Type synthesis of the 2R1T parallel mechanism with two continuous rotational axes and study on the principle of its motion decoupling

Abstract

The two-rotational-degrees-of-freedom and one-translational-degree-of-freedom (2R1T) parallel mechanism (PM) with two continuous rotational axes (CRAs) has a simple kinematic model, and it is therefore easy to implement trajectory planning, parameter calibration, and motion control. However, no systematic analysis on the structural constraints of the 2R1T-PM with two CRAs has been performed. Furthermore, there are few types of 2R1T-PM with two CRAs.

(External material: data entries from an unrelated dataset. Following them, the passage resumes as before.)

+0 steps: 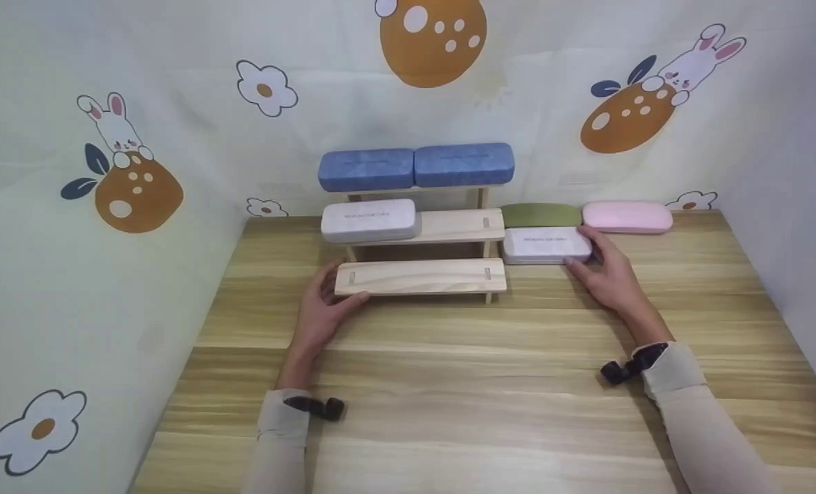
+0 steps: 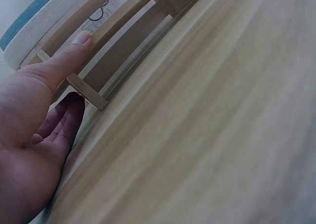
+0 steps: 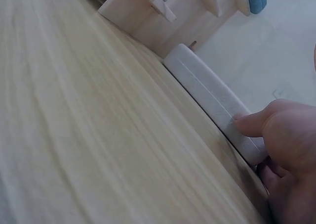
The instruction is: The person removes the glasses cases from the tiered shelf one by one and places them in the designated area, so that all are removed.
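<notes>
White case (image 1: 546,244) on the table (image 1: 449,412), just right of the stepped wooden stand (image 1: 420,277); right hand (image 1: 610,274) grasping its right end, left hand (image 1: 320,312) gripping the stand's lowest tier.
Right-wrist view brings out a seam along its rounded side; head view alone shows its lid lettering and the smooth pink case (image 1: 627,217). Left-wrist view shows the thumb (image 2: 74,56) over the tier's edge.
</notes>
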Available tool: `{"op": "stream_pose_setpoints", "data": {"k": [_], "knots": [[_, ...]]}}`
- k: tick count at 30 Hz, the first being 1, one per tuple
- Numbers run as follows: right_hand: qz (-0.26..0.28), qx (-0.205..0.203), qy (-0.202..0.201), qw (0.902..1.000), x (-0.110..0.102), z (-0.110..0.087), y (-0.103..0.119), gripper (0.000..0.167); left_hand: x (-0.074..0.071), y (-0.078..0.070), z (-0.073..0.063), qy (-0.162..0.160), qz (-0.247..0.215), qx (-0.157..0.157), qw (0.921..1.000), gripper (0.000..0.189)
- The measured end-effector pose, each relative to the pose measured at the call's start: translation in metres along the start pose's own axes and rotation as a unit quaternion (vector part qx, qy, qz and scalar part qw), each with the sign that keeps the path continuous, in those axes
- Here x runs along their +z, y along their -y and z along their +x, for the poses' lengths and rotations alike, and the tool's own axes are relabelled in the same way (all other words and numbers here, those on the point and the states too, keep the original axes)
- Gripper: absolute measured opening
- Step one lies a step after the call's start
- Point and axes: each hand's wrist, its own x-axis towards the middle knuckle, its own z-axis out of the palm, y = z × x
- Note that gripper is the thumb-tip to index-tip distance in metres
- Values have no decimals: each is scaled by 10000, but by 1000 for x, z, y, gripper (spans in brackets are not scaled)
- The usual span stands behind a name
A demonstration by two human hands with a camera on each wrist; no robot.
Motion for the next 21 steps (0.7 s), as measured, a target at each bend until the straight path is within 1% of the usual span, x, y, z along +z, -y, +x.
{"op": "stream_pose_setpoints", "data": {"k": [3, 9, 16, 21], "knots": [[-102, -6, -35, 9999, 1, 0, -1, 67, 0, 1, 0, -5, 9, -5, 10000, 86], [-30, -8, -75, 10000, 3, -1, 0, 73, 1, 2, 0, 13, 18, 9, 10000, 87], [22, 24, -188, 9998, 6, -1, 6, 79, 0, 2, 0, -22, 80, 19, 10000, 87], [69, 83, -210, 9997, 9, 1, 12, 82, 0, 3, 0, 18, 33, 11, 10000, 87]]}}
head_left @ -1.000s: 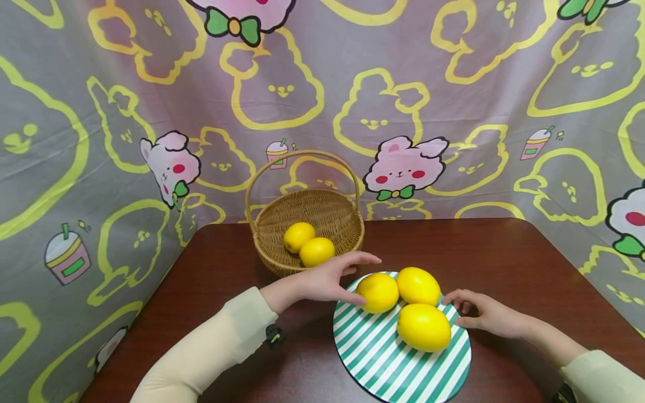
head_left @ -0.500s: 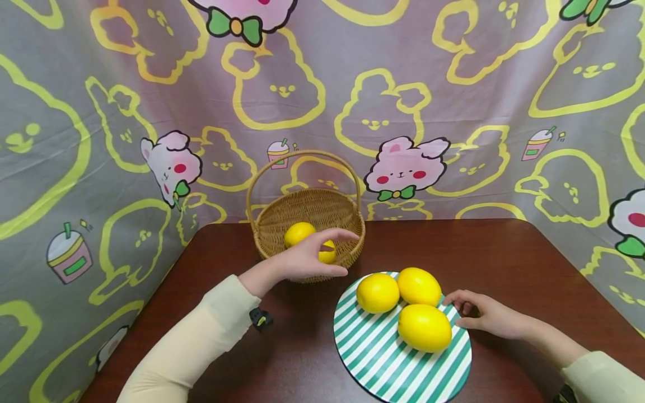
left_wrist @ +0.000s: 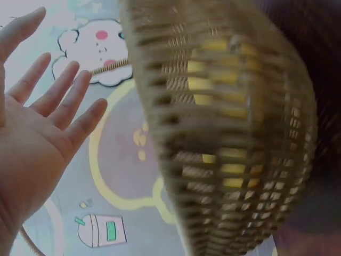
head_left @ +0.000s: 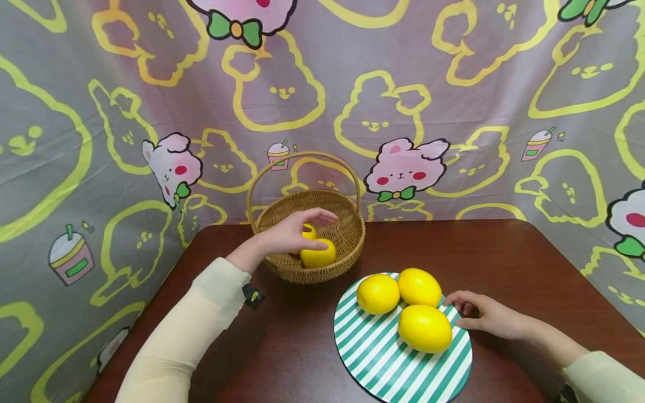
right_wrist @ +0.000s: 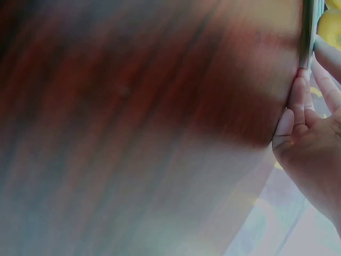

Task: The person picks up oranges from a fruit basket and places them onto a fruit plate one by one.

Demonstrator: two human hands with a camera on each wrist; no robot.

Firstly, combining the theories of screw theory and space geometry, we explore the spatial geometrical relationships of the constraint forces supplied by the branches that give the 2R1T-PM two CRAs. Then, type synthesis of the 2R1T-PM with two CRAs is carried out based on the constraint forces meeting special arrangements. In addition, based on the positional relationship between the actuation force and the rotational axe, we analyze the decoupling principle between two rotational degrees of freedom for the 2R1T-PM, and put forward the criteria for distinguishing whether the two rotational degrees of freedom are partially decoupled or completely decoupled. At last, aiming at the different spatial arrangements of the two CRAs for the 2R1T-PM, we propose different configuration modes to construct 5-DOF hybrid serial-parallel manipulator, and get a 5-DOF hybrid serial-parallel manipulator on the basis of one 2R1T-PM.